- Supreme Court of Canada

Hearing: February 4, 1993 Judgment: September 30, 1993
- Full case name: Her Majesty The Queen v Henry Morgentaler
- Citations: [1993] 3 S.C.R. 463, 125 N.S.R. (2d) 81, 107 D.L.R. (4th) 537, 85 C.C.C. (3d) 118, 25 C.R. (4th) 179
- Docket No.: 22578
- Prior history: Judgment for the accused in the Nova Scotia Court of Appeal
- Ruling: appeal dismissed

Holding
- Nova Scotia regulations regarding abortion were ultra vires the legislature of the province as criminal law.

Court membership
- Chief Justice: Antonio Lamer Puisne Justices: Gérard La Forest, Claire L'Heureux-Dubé, John Sopinka, Charles Gonthier, Peter Cory, Beverley McLachlin, Frank Iacobucci, John C. Major

Reasons given
- Unanimous reasons by: Sopinka J.

Laws applied
- Constitution Act, 1867, s. 91(27)

= R v Morgentaler (1993) =

R v Morgentaler is a decision by the Supreme Court of Canada invalidating an attempt by Nova Scotia to restrict access to abortions in that province. This followed the 1988 decision R. v. Morgentaler, which had struck down the federal abortion law as a breach of section 7 of the Canadian Charter of Rights and Freedoms. In 1993, the Supreme Court held that the provincial regulations were a type of criminal law, outside provincial jurisdiction under the Constitution Act, 1867, and therefore invalid. That Act assigns criminal law exclusively to the federal Parliament of Canada.

==Background==
Having won his case in R v Morgentaler, abortion rights activist Henry Morgentaler planned to open an abortion clinic in Nova Scotia. The provincial government responded by passing legislation that would outlaw such clinics (as a provincial offence) and limit abortions to recognized hospitals. This regulation was not limited to abortion but also covered liposuction and other procedures; indeed, the provincial government stated it was merely fighting the privatization of the health care system (since Morgentaler's clinics were private). The penalty set out in the legislation would be a fine of between $10,000 to $50,000. Undaunted, Morgentaler went ahead and opened his clinic, supposedly to receive potential patients for his other clinics outside Nova Scotia. Eventually, however, Morgentaler informed the press that he had indeed carried out abortions in his Nova Scotia clinic. The government charged him for this, but Morgentaler challenged the constitutionality of the law.

==Ruling==
Upon receiving the issue, the Supreme Court declined to decide the case on the basis of the Charter and limited itself to the federalism issue. Even here, the Court limited itself by not considering the issue of whether abortion relates to peace, order and good government, which would definitely make it federal jurisdiction. Justice John Sopinka, writing for a unanimous Court, simply agreed with the argument that these specific abortion regulations, rather than being a valid provincial regulation of hospitals and medicine, instead constituted an invalid criminal law. As a result, all of these regulations were struck down, including the ones not dealing with abortion.

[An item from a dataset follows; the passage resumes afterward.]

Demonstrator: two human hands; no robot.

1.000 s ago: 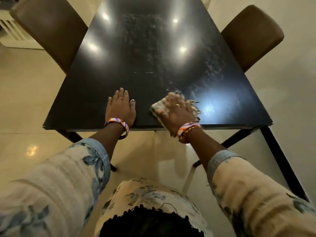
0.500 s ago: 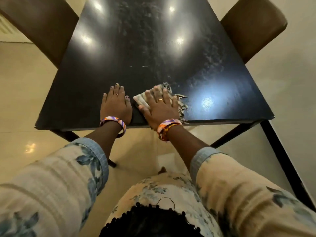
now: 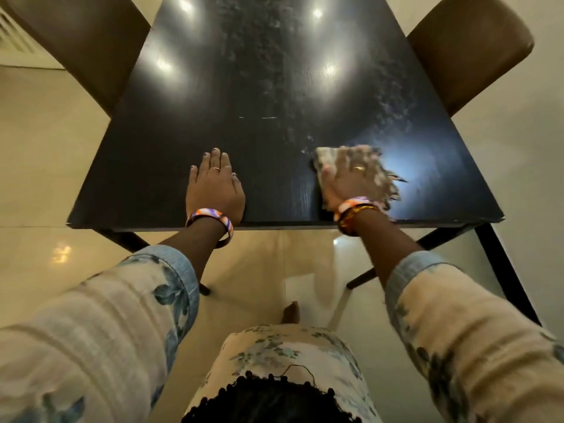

The Court began by noting that the legislation was always meant to target specific services, and above all else abortion. In considering the law's pith and substance, this raised the question of whether the provincial government's true motives for enacting the legislation was not to regulate hospitals or medicine, but to limit what it saw as "the socially undesirable conduct of abortion" (which would be a criminal law function). The Court also noted that in Morgentaler v The Queen (1975), it had been found that the abortion law later struck down in 1988 had been criminal law, and as such it had been appropriately passed by Parliament as opposed to by a provincial legislature. This also raised the question of whether abortion laws are designed to deal with "socially undesirable conduct." The Court then quoted Nova Scotia's Hansard, which reinforced the notion that the provincial government saw Morgentaler's clinics as a "public evil which should be eliminated" and minimized the argument that the law had been meant to combat privatization.

The Court observed that the fines were serious penal considerations, a typical feature of criminal law.

The provincial regulations were also ruled to be very similar to the federal abortion law struck down in 1988 (although Nova Scotia did not resurrect the Therapeutic Abortion Committees of the federal law). The similarities were problematic to the provincial law, since similarities between provincial laws and laws in the Criminal Code have, in the past, led to provincial laws being struck down as ultra vires the provincial governments.

==Commentary==
In his book Constitutional Law of Canada, constitutional scholar Peter Hogg referred to this Morgentaler decision as "remarkable," noting that the regulation of the procedures besides abortion had been struck down after the Court had referred to them as a "smokescreen" for the "true purpose of the legislation." In Hogg's view, the Court had done this under the doctrine of colourability, which holds that a law designed to look like it was enacted within the powers of the relevant legislative body, but in fact attempting to regulate a matter within another level of government's authority, should be struck down. The Court, however, had emphasized pith and substance, and stated that it did not employ the colourability doctrine in this particular case.